You could over time still work on it, still work. And then you build a system that works, which obviously a lot of people do because not everyone starts their money. Or you take the Ozempic business drug and it gives you a lot of funding, gives you a lot of space, it gives you someone to maybe do some other jobs. You hire a few people, and now you're able to think clearly. And instead of you being in the trenches every day talking to customers, getting so told no, no, no, can think about the bigger picture of the business and where you wanted to go, the product strategy, customer service, all that type of good stuff that you need to focus on for the business to be successful.

Speaker 1:

But if you're a one man show, and you're really struggling with growing and you can't get people, you're bogged down in those details, and you maybe can't think of the bigger picture. And that's a analogy to essentially when you take Ozempic. Yes. If you don't take it, a lot of you got a lot of food noise, you're struggling. You're in the trenches, you're fighting food every day, you're eating snacks, la la la.

Speaker 1:

And then when you're on those epic, that goes, and you've got like a few employees helping you out. You know what I mean?
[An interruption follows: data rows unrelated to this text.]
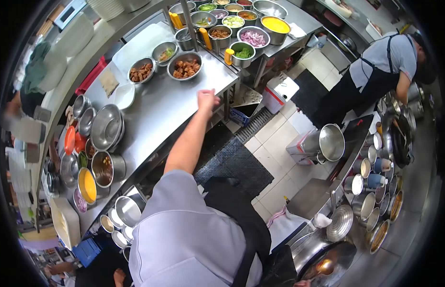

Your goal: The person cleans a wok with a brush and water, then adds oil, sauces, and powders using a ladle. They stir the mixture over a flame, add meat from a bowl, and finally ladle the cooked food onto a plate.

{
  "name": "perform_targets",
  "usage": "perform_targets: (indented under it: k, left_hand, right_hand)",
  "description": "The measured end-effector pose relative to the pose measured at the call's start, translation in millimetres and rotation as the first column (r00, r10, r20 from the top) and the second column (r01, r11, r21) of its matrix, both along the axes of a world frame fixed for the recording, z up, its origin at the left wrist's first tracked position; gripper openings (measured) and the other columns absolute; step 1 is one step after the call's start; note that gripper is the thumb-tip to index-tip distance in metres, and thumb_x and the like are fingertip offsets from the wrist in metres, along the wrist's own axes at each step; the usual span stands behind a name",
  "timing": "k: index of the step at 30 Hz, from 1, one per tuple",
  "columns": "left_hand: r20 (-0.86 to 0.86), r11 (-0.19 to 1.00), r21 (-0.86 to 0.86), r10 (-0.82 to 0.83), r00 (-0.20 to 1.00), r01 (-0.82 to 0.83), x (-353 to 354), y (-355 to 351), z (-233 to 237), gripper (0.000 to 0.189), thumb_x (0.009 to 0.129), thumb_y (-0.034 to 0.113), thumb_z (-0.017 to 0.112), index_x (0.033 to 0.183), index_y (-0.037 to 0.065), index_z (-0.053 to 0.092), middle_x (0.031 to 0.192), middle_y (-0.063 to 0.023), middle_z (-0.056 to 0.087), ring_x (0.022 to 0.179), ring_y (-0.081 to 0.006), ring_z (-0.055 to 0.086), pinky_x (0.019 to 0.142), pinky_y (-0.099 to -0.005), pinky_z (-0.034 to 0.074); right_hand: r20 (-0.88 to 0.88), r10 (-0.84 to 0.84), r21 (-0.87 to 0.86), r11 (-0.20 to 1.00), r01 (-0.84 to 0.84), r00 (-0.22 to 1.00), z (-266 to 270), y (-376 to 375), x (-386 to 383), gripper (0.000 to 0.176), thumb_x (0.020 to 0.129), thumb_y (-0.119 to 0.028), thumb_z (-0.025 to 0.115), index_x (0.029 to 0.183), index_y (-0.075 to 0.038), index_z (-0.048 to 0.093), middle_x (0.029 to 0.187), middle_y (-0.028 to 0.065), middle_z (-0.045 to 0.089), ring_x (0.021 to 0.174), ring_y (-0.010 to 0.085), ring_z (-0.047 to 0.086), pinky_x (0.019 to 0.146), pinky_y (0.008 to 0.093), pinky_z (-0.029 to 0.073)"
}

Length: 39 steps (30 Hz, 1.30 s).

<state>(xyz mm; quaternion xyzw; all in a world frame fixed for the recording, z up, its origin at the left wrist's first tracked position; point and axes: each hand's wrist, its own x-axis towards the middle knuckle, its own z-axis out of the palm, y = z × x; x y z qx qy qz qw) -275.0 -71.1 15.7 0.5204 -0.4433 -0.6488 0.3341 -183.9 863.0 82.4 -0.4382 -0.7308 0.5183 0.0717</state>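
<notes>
left hand (208,98) over steel table (155,115) edge near meat bowl (185,67), grip unclear | right hand (301,283) barely visible by wok (337,253), unclear

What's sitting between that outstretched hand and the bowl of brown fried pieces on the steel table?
Nothing: in the head view, only bare steel table top lies between the left hand and the bowl of brown fried pieces.

a long steel table (160,110) carries a meat bowl (185,66) near its far end. a second meat bowl (141,71) and a greens bowl (164,50) sit beside it. nearer lie a white dish (123,95), stacked steel bowls (107,126), a pot (105,168) and a yellow sauce bowl (87,185).
</notes>
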Motion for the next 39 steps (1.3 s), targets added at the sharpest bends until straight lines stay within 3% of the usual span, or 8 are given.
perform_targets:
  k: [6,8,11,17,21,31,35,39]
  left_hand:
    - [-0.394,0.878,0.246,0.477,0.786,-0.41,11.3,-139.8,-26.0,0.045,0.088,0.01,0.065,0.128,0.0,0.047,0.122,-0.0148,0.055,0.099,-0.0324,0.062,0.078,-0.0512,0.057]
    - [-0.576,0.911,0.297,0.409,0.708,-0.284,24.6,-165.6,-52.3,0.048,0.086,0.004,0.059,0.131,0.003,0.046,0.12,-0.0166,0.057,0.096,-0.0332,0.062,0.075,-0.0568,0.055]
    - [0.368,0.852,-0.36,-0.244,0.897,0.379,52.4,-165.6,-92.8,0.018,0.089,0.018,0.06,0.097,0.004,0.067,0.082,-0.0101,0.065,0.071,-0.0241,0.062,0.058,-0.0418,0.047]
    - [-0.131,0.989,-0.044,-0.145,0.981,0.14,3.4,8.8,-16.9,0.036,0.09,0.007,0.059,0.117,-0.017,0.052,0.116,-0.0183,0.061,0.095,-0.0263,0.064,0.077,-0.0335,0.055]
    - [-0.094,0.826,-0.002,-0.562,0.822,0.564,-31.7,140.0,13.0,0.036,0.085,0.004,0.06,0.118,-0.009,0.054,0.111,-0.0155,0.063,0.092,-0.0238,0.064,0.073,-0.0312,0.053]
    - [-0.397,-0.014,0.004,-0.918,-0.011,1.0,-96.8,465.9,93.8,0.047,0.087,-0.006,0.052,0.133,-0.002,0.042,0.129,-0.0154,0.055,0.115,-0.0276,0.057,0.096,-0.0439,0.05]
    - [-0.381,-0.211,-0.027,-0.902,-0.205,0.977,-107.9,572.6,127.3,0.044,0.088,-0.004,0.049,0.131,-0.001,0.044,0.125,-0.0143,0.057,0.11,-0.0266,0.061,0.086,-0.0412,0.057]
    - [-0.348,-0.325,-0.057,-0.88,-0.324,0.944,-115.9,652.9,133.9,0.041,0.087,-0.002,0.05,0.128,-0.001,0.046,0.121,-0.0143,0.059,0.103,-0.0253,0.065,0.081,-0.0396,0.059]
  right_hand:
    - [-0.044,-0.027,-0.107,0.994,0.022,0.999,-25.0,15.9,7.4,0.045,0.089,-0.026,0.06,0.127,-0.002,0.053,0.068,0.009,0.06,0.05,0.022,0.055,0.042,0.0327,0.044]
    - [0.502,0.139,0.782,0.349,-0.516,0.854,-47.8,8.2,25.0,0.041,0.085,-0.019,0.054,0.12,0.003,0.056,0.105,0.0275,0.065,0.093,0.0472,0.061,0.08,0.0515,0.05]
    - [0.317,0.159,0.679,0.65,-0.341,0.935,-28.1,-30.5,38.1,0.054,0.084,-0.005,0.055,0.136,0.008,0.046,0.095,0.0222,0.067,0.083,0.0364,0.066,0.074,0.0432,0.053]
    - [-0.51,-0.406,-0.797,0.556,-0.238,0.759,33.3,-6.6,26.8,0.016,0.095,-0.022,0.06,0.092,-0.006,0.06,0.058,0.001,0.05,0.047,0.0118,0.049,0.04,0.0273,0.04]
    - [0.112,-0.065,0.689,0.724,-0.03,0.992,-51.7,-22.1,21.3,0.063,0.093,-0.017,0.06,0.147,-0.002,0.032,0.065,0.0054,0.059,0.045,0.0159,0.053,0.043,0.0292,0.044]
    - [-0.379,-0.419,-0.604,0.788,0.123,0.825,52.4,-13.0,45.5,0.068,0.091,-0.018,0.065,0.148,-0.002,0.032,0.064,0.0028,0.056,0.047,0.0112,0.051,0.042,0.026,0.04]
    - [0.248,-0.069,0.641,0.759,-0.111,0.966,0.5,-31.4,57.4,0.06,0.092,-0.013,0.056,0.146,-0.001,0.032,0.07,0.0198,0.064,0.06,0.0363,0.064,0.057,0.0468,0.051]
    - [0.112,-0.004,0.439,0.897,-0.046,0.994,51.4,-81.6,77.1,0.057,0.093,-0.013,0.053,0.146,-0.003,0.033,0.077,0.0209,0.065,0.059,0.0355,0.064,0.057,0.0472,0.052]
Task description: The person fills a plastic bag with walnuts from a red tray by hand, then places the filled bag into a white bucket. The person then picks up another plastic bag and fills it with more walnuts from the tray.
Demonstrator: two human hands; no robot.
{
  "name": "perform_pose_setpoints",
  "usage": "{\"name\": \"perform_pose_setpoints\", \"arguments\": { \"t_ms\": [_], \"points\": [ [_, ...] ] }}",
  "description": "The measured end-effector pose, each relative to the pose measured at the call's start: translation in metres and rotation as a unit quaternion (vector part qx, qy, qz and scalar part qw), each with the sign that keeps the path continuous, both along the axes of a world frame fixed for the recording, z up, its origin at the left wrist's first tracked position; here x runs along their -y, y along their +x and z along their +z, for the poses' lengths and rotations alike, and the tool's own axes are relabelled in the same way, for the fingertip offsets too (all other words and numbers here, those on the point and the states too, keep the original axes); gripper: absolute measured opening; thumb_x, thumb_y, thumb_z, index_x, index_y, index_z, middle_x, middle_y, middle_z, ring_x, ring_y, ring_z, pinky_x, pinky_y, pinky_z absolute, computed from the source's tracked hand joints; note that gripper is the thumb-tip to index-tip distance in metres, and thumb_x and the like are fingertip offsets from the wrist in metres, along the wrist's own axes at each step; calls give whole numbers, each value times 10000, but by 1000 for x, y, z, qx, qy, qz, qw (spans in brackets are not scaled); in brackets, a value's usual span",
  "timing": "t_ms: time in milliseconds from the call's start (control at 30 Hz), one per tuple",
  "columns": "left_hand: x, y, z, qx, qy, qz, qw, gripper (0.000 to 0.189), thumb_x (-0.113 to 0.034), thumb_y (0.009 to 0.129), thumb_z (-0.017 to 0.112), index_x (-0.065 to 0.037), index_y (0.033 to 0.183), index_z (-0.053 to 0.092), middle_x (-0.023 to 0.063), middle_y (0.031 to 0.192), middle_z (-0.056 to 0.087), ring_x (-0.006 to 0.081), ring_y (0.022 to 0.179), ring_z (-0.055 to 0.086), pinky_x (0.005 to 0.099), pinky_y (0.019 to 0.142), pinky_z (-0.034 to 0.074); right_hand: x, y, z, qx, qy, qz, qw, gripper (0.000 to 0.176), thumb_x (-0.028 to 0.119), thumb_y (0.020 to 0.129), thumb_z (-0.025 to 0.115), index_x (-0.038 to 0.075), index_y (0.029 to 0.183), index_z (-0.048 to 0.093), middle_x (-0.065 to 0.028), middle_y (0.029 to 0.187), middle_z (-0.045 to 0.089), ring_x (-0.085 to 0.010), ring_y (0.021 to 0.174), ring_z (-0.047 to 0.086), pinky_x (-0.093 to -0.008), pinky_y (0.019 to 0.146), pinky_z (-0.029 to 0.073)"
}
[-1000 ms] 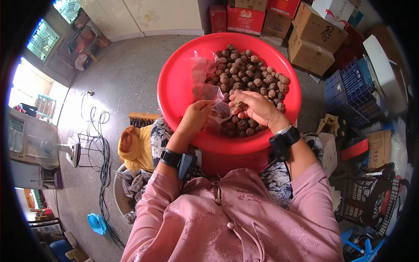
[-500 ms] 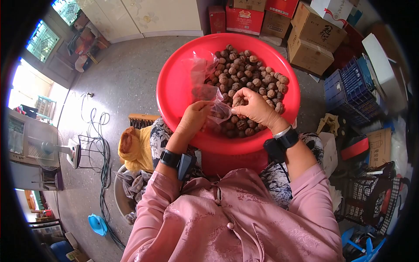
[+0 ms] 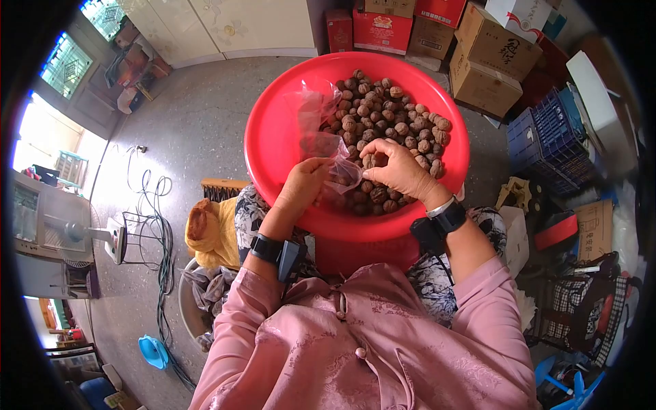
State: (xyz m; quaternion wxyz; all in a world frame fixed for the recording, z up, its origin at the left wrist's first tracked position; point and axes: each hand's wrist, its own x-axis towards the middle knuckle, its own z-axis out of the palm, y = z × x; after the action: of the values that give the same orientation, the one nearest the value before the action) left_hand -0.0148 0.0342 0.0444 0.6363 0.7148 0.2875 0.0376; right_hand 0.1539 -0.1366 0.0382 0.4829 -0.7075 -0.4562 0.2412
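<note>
A thin clear plastic bag (image 3: 346, 173) is gripped at its left edge by the closed fingers of my left hand (image 3: 305, 183). Beside the bag's right edge is my right hand (image 3: 403, 172), its thumb and forefinger curled around a walnut (image 3: 370, 161). The thumb tip appears to touch the bag's edge. Brown walnuts (image 3: 389, 116) are heaped below and beyond my hands, in a wide red basin (image 3: 268, 116) over my lap. More clear plastic (image 3: 313, 109) lies inside the basin, left of the heap.
Cardboard boxes (image 3: 484, 85) and blue crates (image 3: 547, 133) are stacked at the right. On the left floor, cables (image 3: 164, 232) run past a fan (image 3: 102, 234). A yellow cloth (image 3: 220, 232) and a bucket of plastic bags (image 3: 191, 301) sit by my left leg.
My right forefinger and the walnut have shifted slightly left, toward the bag. My left hand keeps its hold on the bag with hardly any movement.
</note>
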Motion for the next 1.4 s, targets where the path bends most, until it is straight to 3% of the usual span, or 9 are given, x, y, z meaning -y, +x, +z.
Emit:
{"name": "perform_pose_setpoints", "arguments": {
  "t_ms": [267, 400, 467, 700, 933, 1000, 1067, 1200, 1400],
  "points": [
    [-1, -1, -1, -4, -11, -6, 1000, 365, -255, 1015, 507, 1, 1267, 571, 0, 613, 514, 95, 427, 462, 238, 394, 388, 1, -4, 6, 64, 3, -21, 998, 297, 68, 729, 749, 79, 1013, 663, -25, 912, 537, -128, 807, 546, -287, 779, 493],
    [-1, 0, -2, -3, -5, -2, 1000, 362, -254, 1014, 508, 0, 1264, 572, 0, 609, 511, 96, 422, 458, 242, 390, 386, -1, -3, 1, 80, -7, -17, 997, 262, 88, 752, 755, 59, 990, 650, -21, 898, 574, -117, 811, 567, -281, 761, 501],
    [-1, 0, -1, -5, -2, -1, 1000, 360, -252, 1014, 508, 0, 1262, 572, 0, 609, 509, 97, 421, 456, 242, 390, 386, -4, -2, -13, -10, 7, -47, 999, 232, 122, 784, 762, 38, 955, 631, -18, 867, 617, -103, 798, 588, -274, 734, 507],
    [-1, -1, 3, -5, -6, -3, 1000, 345, -227, 1010, 503, -1, 1259, 578, 3, 653, 527, 94, 436, 459, 243, 386, 378, -9, -7, -5, 38, -23, -46, 998, 242, 145, 807, 770, 19, 953, 623, -31, 847, 646, -104, 777, 610, -279, 695, 517],
    [3, -1, 8, -4, -18, 12, 1000, 328, -195, 998, 505, -14, 1260, 583, 1, 656, 534, 90, 442, 460, 239, 391, 380, -12, -12, 5, -150, -59, 14, 987, 302, 188, 858, 747, -5, 1065, 641, -16, 838, 648, -78, 741, 603, -241, 658, 507],
    [1, -1, 6, -2, -17, 7, 1000, 327, -194, 1000, 503, -14, 1262, 583, 2, 657, 536, 89, 442, 460, 238, 391, 381, -13, -8, 2, -5, -7, -25, 1000, 297, 194, 871, 736, -11, 1064, 641, -12, 830, 642, -74, 746, 604, -246, 638, 505],
    [2, -2, 6, -1, -15, 3, 1000, 327, -192, 1001, 500, -15, 1263, 582, 2, 658, 538, 88, 441, 459, 237, 391, 381, -8, 4, 5, -26, -19, -51, 998, 275, 193, 859, 737, 0, 1030, 642, -36, 811, 641, -104, 726, 607, -277, 641, 504],
    [5, -1, 12, -7, -12, 6, 1000, 320, -204, 1006, 505, -25, 1254, 598, -9, 637, 526, 83, 457, 461, 234, 408, 381, 19, 44, 1, 271, -44, -141, 951, 179, 129, 791, 725, 20, 860, 602, -150, 842, 636, -321, 804, 629, -399, 736, 505],
    [3, -2, 9, -3, 2, 0, 1000, 326, -202, 1005, 502, -16, 1255, 599, 2, 683, 549, 81, 463, 468, 229, 411, 387, 52, 55, 18, 280, -292, -145, 903, 153, 144, 818, 662, 46, 936, 665, -190, 998, 662, -365, 978, 639, -457, 837, 514]
  ]
}}
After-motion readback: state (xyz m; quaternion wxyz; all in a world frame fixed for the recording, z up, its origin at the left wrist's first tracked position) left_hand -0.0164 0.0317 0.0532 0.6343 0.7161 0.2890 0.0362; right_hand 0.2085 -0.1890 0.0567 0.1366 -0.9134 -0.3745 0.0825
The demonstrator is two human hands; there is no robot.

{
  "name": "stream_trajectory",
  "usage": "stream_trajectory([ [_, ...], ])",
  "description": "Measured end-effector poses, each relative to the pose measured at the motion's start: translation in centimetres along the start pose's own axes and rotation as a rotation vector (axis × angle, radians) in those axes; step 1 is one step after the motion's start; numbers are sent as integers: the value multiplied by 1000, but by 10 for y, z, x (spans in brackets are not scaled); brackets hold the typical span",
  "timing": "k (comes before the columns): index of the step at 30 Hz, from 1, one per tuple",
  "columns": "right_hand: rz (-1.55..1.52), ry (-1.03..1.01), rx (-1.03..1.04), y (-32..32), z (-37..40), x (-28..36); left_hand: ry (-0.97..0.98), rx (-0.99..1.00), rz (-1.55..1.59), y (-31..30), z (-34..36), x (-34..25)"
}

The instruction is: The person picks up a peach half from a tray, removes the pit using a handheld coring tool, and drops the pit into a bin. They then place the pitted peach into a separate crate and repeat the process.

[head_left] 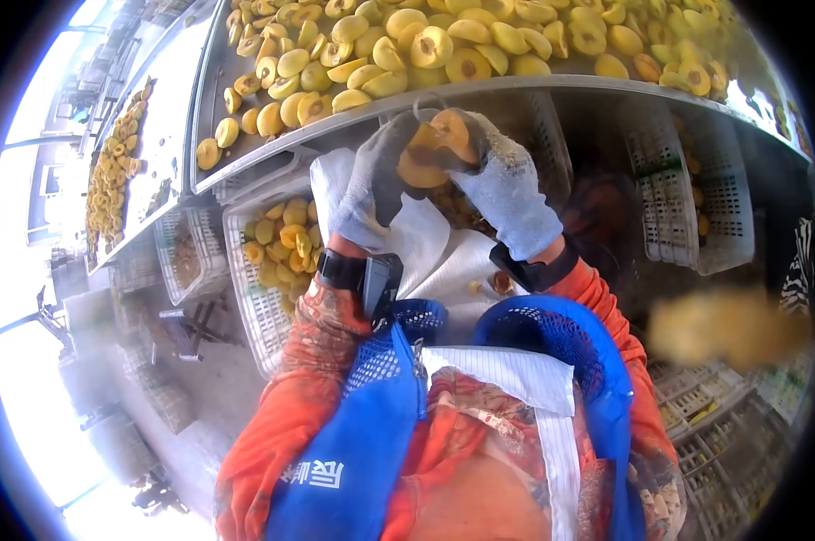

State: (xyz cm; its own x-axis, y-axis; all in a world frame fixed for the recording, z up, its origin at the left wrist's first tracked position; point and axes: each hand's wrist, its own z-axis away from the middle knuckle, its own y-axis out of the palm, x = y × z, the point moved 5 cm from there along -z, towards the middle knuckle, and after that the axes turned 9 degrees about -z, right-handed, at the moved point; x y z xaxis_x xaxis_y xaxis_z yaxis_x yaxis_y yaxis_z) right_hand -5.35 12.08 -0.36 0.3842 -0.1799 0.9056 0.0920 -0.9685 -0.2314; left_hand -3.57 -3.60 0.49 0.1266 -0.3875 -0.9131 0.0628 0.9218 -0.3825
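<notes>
My left hand (pixel 373 185), in a grey-white work glove, is closed round a yellow peach half (pixel 418 162). Beside it my right hand (pixel 506 187), gloved the same way, grips another peach half (pixel 453 133) with the cut face showing. The two pieces overlap in front of my chest, just below the table edge. A thin dark curved piece (pixel 418 106) shows at the top of the fruit, slightly blurred. Under my hands, a white cloth (pixel 416 234) hangs over my lap, with a brownish scrap (pixel 501 281) on it.
Many halved peaches (pixel 430 47) cover the metal-edged table (pixel 290 137) ahead. A white crate (pixel 256 311) of peach halves stands at my left, and more crates (pixel 727 203) are at the right. A blurred yellowish object (pixel 727 326) is close at right. Another table (pixel 159 135) with fruit lies far left.
</notes>
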Motion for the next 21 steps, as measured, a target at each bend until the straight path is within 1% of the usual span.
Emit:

You got a few employees helping you. It's all chilled down. And now you've got the vision.

Speaker 1:

Where do I wanna go? I mean, no problem for me now. My appetite is no problem for me. So maybe now I can look at my lifestyle. My hunger is not super strong, but I still wanna be eating foods that are good for me.

Speaker 1:

I still wanna be able to enjoy the foods I love and stuff as well. I still wanna have this lifestyle where I can go out and eat food and not beat myself up and look at my relationship with food. Why am I labeling foods good and bad? They're not inherently good or bad, just different nutritional comp compositions. Doesn't make it good or bad.

Speaker 1:

Gummy bears or, you know, sugary sweets might you think it bad sitting down on couch watching TV, but a lot of sports people, rugby players, endurance athletes will have sugary sweets before enduring runs for that energy. So it's good for them. You And can say it's bad for you. So it's neither. It's neutral.

Speaker 1:

It depends on the purpose and use use of it. So that's what it does, guys. You have to change your lifestyle. Now, if you can change your lifestyle on these drugs and then you come off them, you might get a huge spike in your appetite going up. Now the main factor and this is what happened to Nicole.

Speaker 1:

The main thing that happened here was didn't track calories, didn't track protein, probably didn't do any weight lifting or resistance training. Eight kilograms lost rapidly. But as she confirmed, muscle was lost. Right? Muscle was lost.

Speaker 1:

You do not want to lose muscle, guys. That is like having. It's like you have a 100 gold coins, and I come up to you and go, do wanna trade? And you said, what? Like, give me an offer.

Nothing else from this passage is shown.